*** Begin section ***
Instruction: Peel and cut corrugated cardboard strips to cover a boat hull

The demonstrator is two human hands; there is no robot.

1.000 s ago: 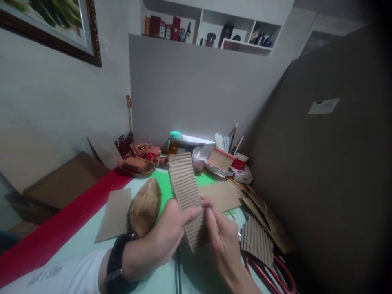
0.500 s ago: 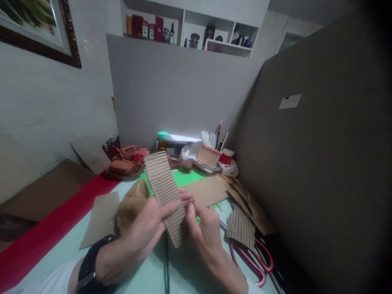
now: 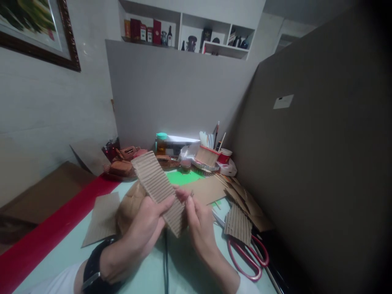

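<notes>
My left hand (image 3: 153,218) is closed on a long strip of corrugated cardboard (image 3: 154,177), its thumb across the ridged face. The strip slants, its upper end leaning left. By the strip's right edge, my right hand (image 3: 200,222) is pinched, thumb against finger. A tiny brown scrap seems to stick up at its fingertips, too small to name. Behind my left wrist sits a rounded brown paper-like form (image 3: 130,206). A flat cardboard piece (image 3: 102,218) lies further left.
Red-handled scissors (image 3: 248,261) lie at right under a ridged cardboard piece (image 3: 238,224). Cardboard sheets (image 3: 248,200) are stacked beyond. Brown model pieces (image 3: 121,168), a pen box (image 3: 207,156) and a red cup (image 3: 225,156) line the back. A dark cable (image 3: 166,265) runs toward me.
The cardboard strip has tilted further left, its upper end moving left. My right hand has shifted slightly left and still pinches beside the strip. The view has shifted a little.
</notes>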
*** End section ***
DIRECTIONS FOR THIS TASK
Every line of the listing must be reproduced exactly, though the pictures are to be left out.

TASK RESPONSE
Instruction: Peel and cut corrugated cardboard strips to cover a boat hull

The demonstrator is two human hands; there is no robot.

1.000 s ago: 
0.500 s ago: 
now: 

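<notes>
My left hand (image 3: 153,218) is closed on a long strip of corrugated cardboard (image 3: 154,177), its thumb across the ridged face. The strip slants, its upper end leaning left. By the strip's right edge, my right hand (image 3: 200,222) is pinched, thumb against finger. A tiny brown scrap seems to stick up at its fingertips, too small to name. Behind my left wrist sits a rounded brown paper-like form (image 3: 130,206). A flat cardboard piece (image 3: 102,218) lies further left.
Red-handled scissors (image 3: 248,261) lie at right under a ridged cardboard piece (image 3: 238,224). Cardboard sheets (image 3: 248,200) are stacked beyond. Brown model pieces (image 3: 121,168), a pen box (image 3: 207,156) and a red cup (image 3: 225,156) line the back. A dark cable (image 3: 166,265) runs toward me.
The cardboard strip has tilted further left, its upper end moving left. My right hand has shifted slightly left and still pinches beside the strip. The view has shifted a little.
</notes>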

The required output has been given.